Josh had a glassy shine over his eyes, his nose was red, and he was sickly pale. A long shot from his movie-star self. “Not much. But at least I stopped after the night at the yard. And I did not kill myself. My agent . . . well, my former agent has agreed to pay for my rehab, and I am leaving today. Who would have thought that this bean-counting bastard had such a big heart? Just wanted to tell you in person that you were there for me at a critical time. And I thank you for that.”
“Don’t mention it. Honestly, I was more afraid that you would start a fire and torch the boatyard.”
“Yeah, I might have done that after a while.” Josh smiled a little. “I also wanted to tell yo
u that I won’t be coming back. The rehab clinic is in Oregon, somewhere in the woods. After that I’ll go anywhere but here again. Maybe get settled near a lake, become a sailing instructor. Give acting lessons. Who knows? Maybe I will become a teacher.”
“Like Vickie,” Rick smiled.
“Maybe I will become a teacher on Nantucket,” Josh said. “What about you guys?”
“We wound down the business and are looking for the next chapter. Hal will take some time off to find himself. I am evaluating some offers. Today’s the last official day for our company, hence the decoration for the lay-to-rest party.”
“Will you stick with shipbuilding?”
“Maybe. Maybe something different. Lot of things are made of wood. Our shipyard slacker founded a furniture start-up and is looking for a designer. Shipbuilding work is out on the East Coast. Maybe they need someone of my profile. Speaking of . . .”
“Yes, the Vera,” Josh said.
“It will be auctioned off in January. Pure material value will be close to a hundred thousand dollars.

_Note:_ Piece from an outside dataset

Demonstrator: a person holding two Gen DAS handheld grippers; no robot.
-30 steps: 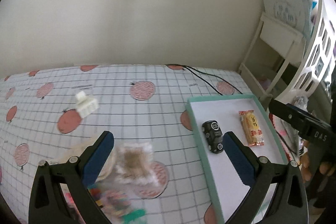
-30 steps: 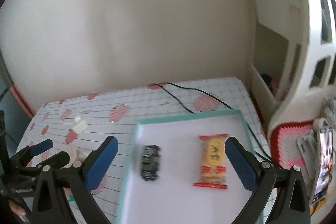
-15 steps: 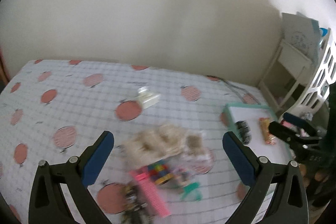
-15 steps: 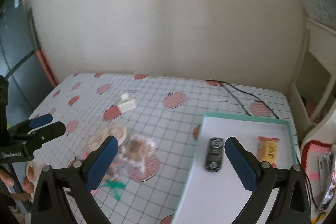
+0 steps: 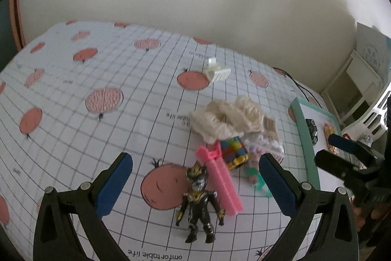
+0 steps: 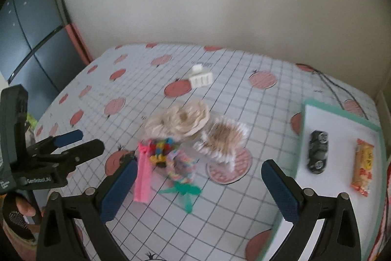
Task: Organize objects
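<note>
Both grippers hang above the table and hold nothing. The left gripper (image 5: 195,177) has its blue pads spread wide, and the right gripper (image 6: 198,187) is spread wide in the same way.

On the tablecloth (image 5: 73,119), white with a grid and red round fruit prints, the things lie in one loose heap near the middle. A black and gold action figure (image 5: 198,202) lies on its back at the near side, its head toward the heap. Just beside it, touching its shoulder, is a pink ribbed comb (image 5: 220,177). Behind the comb sits a small multicoloured toy (image 5: 233,151), and a cream scrunchie (image 5: 227,119) lies against it on the far side. A clear packet of cotton swabs (image 6: 224,141) lies to the right of the scrunchie. A teal plastic piece (image 6: 185,192) is at the near edge of the heap; its shape is blurred. A white hair claw clip (image 5: 217,72) lies apart, farther back.

At the right stands a tray with a teal rim (image 6: 303,129). Inside it are a black toy car (image 6: 317,151) and an orange snack packet (image 6: 363,170), lying apart from each other.
</note>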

Styler, our furniture start-up guy, intends to buy it for a first batch of authentic materials. This will be the end of that dream, too.”
“Don’t worry.” Josh patted Rick on the back. “This boat is part of John and Vera’s story—waiting for something to happen, waiting, not knowing what exactly but surely for things to be different.”

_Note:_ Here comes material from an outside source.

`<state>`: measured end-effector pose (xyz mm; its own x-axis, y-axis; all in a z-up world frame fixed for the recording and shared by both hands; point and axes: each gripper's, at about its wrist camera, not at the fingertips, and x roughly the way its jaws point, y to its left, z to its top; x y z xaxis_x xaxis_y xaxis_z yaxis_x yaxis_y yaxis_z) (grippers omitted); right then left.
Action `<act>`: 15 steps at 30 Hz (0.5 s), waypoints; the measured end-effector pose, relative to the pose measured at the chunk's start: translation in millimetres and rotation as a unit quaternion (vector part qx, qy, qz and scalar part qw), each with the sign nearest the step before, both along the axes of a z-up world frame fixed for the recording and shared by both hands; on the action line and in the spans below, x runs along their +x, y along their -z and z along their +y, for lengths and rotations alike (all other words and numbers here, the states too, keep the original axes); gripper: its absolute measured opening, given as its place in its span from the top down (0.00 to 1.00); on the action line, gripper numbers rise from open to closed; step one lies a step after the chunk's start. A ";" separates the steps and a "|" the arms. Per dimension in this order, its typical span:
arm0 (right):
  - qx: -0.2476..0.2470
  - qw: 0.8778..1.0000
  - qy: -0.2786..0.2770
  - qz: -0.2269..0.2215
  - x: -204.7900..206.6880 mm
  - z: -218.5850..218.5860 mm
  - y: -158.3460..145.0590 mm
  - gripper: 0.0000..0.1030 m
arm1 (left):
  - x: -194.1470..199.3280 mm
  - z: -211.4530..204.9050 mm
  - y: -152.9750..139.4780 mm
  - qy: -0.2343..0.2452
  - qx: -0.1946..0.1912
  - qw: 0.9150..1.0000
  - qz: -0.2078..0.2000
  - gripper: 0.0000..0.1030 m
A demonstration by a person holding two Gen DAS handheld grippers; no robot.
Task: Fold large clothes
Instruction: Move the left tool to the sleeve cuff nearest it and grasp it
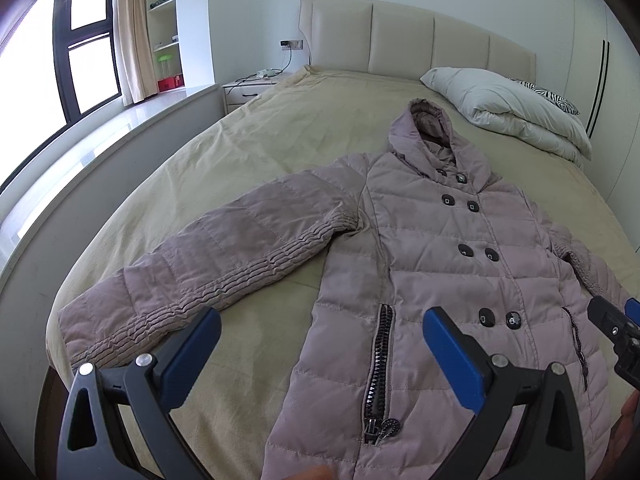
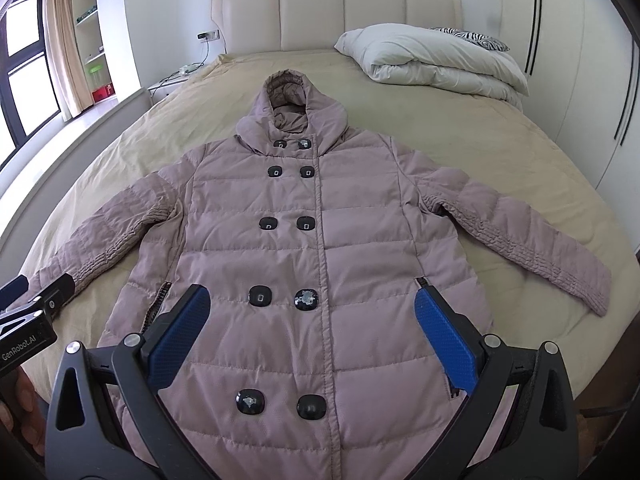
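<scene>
A mauve quilted hooded coat (image 2: 312, 248) with two rows of black buttons lies flat, front up, on the bed, both sleeves spread out; it also shows in the left wrist view (image 1: 440, 248). My left gripper (image 1: 320, 332) is open and empty, above the coat's lower left side near its zip pocket (image 1: 380, 368). My right gripper (image 2: 310, 308) is open and empty, above the coat's lower front. The left sleeve (image 1: 192, 276) reaches toward the bed's left edge. The right sleeve (image 2: 528, 236) reaches right. The coat's hem is hidden below both views.
The bed has a tan sheet (image 2: 500, 148) and a padded headboard (image 2: 340, 12). A folded white duvet (image 2: 432, 60) and a zebra pillow (image 2: 472, 36) lie at the head right. A nightstand (image 1: 248, 88), window ledge (image 1: 100, 144) and shelves (image 1: 164, 24) stand left.
</scene>
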<state>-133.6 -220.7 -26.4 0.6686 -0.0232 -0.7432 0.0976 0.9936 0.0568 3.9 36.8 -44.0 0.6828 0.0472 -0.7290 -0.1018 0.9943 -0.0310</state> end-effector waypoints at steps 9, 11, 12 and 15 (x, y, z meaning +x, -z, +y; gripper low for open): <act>0.122 0.992 -0.030 -0.019 -1.4 1.6 18.5 0.00 | -34.1 163.6 65.4 -0.142 -0.230 0.963 -0.002 0.00; 0.138 0.989 -0.042 -0.024 -0.2 8.2 23.6 0.00 | -43.8 195.7 77.8 -0.185 -0.256 0.949 0.014 0.00; 0.146 0.988 -0.050 -0.026 0.5 11.5 24.9 0.00 | -48.0 212.4 86.2 -0.201 -0.293 0.935 0.026 0.00; 0.166 0.983 -0.069 -0.033 1.7 23.2 27.2 0.00 | -67.5 250.5 113.0 -0.253 -0.411 0.876 -0.002 0.00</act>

“Yeah, well put,” Rick admitted.
“The Vera was built and named after a broken heart, a desire unfulfilled, a love unfinished. Let’s leave it unfinished. Maybe its wood will end up in a happy household as a desk or a shelf. That is someone else’s story, not for us to write.”
Rick started to say something, but Josh interrupted him, “I know what you’re thinking: such a great boat, innovative lines, a classic, one of a kind.” Rick nodded. “Rick-baby, look at your life! How important is all of this, really? You walk on this earth for only a few years, most things only happen once to you, and then they are over. Forget this boat, concentrate on your life, the next step, enjoy what you have with your great kids, cherish your friendship with Hal. And your love of boats. Forget the Vera. It’s just wood, a broken-hearted man’s work.”